Zwischen 1878 und 1908 folgten dann einige Gewerberechtsnovellen zur Bevorrechtigung von Handwerk und Detailhandel, welche die Forderungen der mittelständischen Interessengruppen zum Teil erfüllten. 1890 wurde vom Reichstag der „große Befähigungsnachweis“ beschlossen, der den Meistertitel für die Ausübung des Handwerks voraussetzt, scheiterte dann jedoch am Bundesrat. Als „Kompromiss“ wurde dann 1908 der sogenannte „kleine Befähigungsnachweis“ Gesetz, welcher vorschreibt, dass nur der geprüfte Meister die Ausbildung von Lehrlingen übernehmen kann. 1935 wurde dann jedoch, der bis heute noch bestehende (Abschaffung wird derzeit diskutiert) „Große Befähigungsnachweis“, als Vorraussetzung zur Führung und zur Ausbildung, zwingend vorgeschrieben.[8] Unter den Gewerberechtsnovellen ist auch die wohl wichtigste Novelle, das „Handwerkerschutzgesetz“ von 1897, das den selbständigen Handwerkern die Errichtung von Handwerkskammern als Körperschaften des öffentlichen Rechts ermöglichte. Als wichtige Inhalte der Regelungen des Handwerkerschutzgesetzes 1897 sind Überwachungskompetenz bezüglich der Lehrlingsausbildung, Einrichtung eines handwerklichen Prüfungswesens, Erziehungsaufgabe des Lehrherrn, Normierung des Lehrvertrags, Regelzeitdauer von 3 Jahren und die Einrichtung von Fortbildungsschulen zu nennen.[9][7]

Das Handwerkerschutzgesetz von 1897 trug also nicht nur zur ökonomischen Stabilisierung und Neuordnung des Handwerks bei, sondern ist zusammen mit der Novelle von 1908 „zum Fundament der deutschen Berufsausbildung, dem dualen System, geworden.“[10]

Als zweite „Säule“ dualer Berufsausbildung können die bereits seit dem 18. Jahrhundert bestehenden Fortbildungsschulen genannt werden. Bei der Fortbildungsschule handelte es sich um eine Einrichtung, die eine allgemeine Erziehungsanstalt für die „schulentlassene Jugend“[11] darstellte und insbesondere der Handwerkerausbildung diente.

Die Fortbildungsschulen galten als nicht sehr effektiv und erfolgreich, gewannen aber aufgrund des rapiden Bevölkerungswachstums Ende des 19. Jahrhunderts an Bedeutung, da man durch sie die „Lücke der sekundären Sozialisation“[12] (Sozialisation in der Schule) schließen wollte.

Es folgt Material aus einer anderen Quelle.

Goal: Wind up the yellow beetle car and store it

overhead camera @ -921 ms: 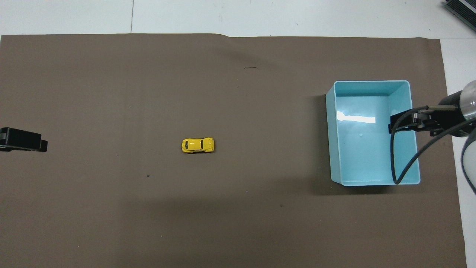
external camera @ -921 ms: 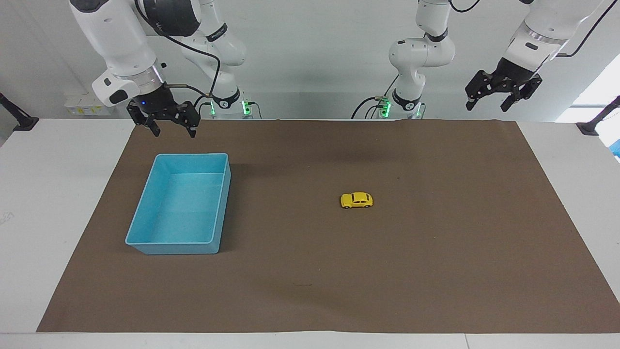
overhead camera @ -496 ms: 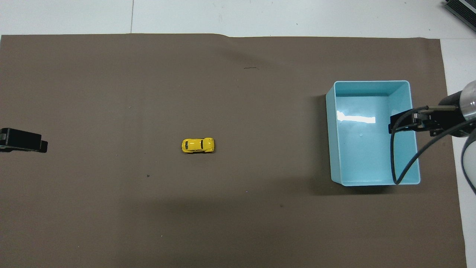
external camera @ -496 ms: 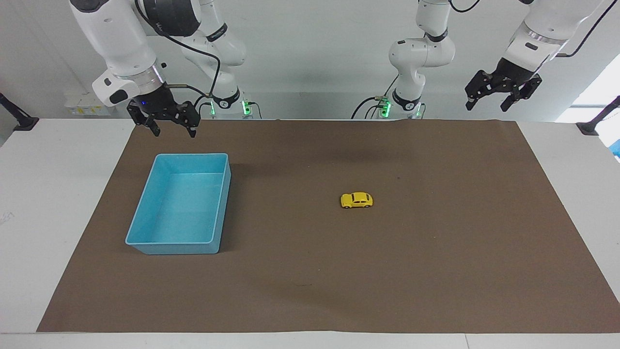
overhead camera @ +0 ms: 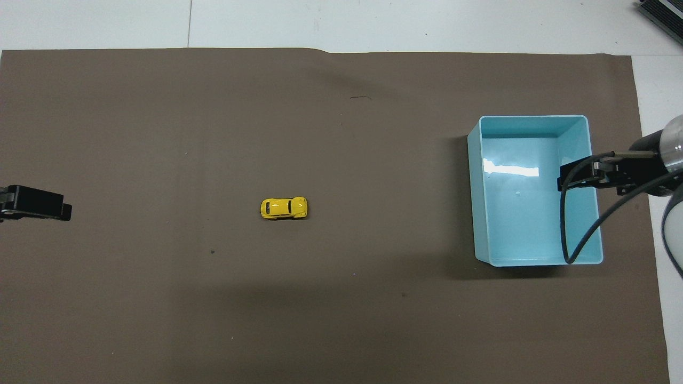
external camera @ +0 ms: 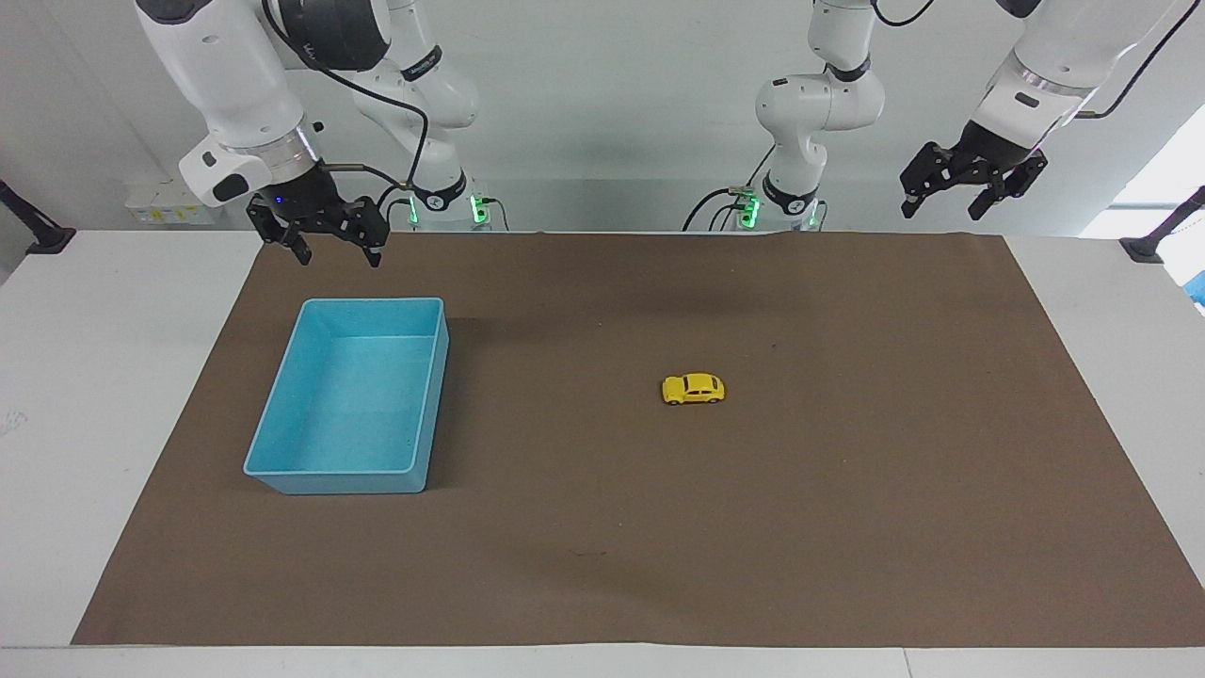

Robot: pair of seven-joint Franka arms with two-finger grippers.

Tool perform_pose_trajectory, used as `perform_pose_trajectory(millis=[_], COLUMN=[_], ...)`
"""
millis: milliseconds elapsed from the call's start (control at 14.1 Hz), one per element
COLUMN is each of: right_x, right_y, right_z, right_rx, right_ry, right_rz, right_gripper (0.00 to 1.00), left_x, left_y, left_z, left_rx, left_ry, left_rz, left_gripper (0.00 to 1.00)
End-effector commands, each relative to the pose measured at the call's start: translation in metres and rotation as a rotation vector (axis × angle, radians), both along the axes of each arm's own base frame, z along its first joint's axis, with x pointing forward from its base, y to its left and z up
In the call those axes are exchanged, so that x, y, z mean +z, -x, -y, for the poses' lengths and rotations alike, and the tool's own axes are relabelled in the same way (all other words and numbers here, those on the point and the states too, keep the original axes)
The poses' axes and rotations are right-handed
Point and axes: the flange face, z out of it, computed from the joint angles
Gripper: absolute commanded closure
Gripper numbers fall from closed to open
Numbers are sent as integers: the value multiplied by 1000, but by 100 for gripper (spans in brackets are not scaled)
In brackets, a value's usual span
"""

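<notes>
The yellow beetle car (external camera: 694,389) is sitting on its wheels on the brown mat (external camera: 847,490), well apart from the blue bin (external camera: 428,395), toward the left arm's end from it. It looks light, hard and glossy, likely to roll or slip, so pinching its flat sides is probably safest. The left gripper (external camera: 970,188) is hanging open and empty, high up and well apart from the bin; the right gripper (external camera: 318,235) is waiting open over the mat just beside the bin
</notes>
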Motion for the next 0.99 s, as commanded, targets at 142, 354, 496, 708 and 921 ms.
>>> perform_pose_trajectory(millis=[142,354,496,708,921], right_x=[2,2,2,1,2], right_y=[3,3,3,3,3], right_z=[3,3,3,3,2], right_rx=[6,6,6,6,6], right_ry=[-20,-20,-20,-20,-21], right_rz=[15,15,15,13,15], right_gripper=[0,0,0,0,0], left_x=[-24,-43,-62,-86,-100], left_y=[-2,-9,-10,-10,-12], left_z=[5,7,20,30,31], left_rx=[35,156,221,405,513], left_ry=[-22,-28,-33,-50,-45], left_rz=[-10,-17,-19,-40,-41], left_gripper=[0,0,0,0,0])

Um 1900 kam es dann zur wichtigen Weichenstellung in Richtung Berufsschule durch den Vorschlag Georg Kerschensteiners (Münchner Schulreform), diese Schule in eine konsequent am Beruf orientierte Einrichtung umzuwandeln, um so die Jugendlichen in den bürgerlichen Nationalstaat zu integrieren.

So gelang es, die „Zahl der beruflich orientierten Fortbildungsschulen beträchtlich auszuweiten bzw. zu vereinheitlichen und als Pflichtschulen zur Ergänzung der neugeordneten Handwerksausbildung durchzusetzen.“[13]

2.2 Die Konsolidierungsphase (1920-1970)

In der zweiten Entwicklungsphase dualer Berufsausbildung wird versucht, dem noch „uneinheitlichen Ausbildungssektor mit seinem eher beziehungslosen Nebeneinander von betrieblicher und schulischer Qualifikation modernere und klarere Strukturen zu verleihen.“[14]

Infolge beschleunigten Wachstums und der dadurch entstandenen neuen Größenordnung wurden neue Produktionsmethoden notwendig, und somit änderten sich die Qualifikationsanforderungen der Industrie bereits in der letzten Konjunkturphase vor dem ersten Weltkrieg (1895-1913).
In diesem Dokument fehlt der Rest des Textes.